▶ What is expected
Please copy the data exactly as it stands, minus the images.
· · · · · · ·
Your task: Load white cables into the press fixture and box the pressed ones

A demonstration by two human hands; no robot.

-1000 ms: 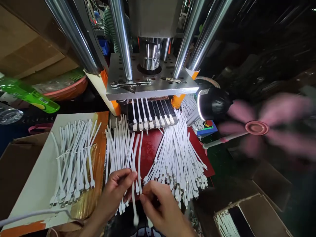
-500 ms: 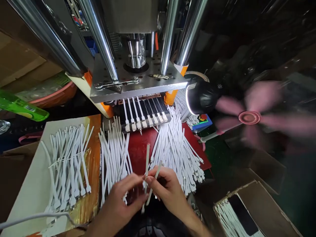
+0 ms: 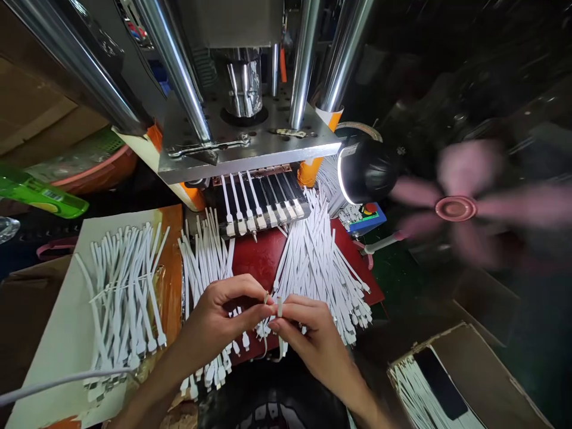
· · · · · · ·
▶ Result of the exercise
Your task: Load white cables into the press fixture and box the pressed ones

A demonstration by two human hands; no robot.

-1000 ms: 
-500 ms: 
+0 ms: 

The response is finished.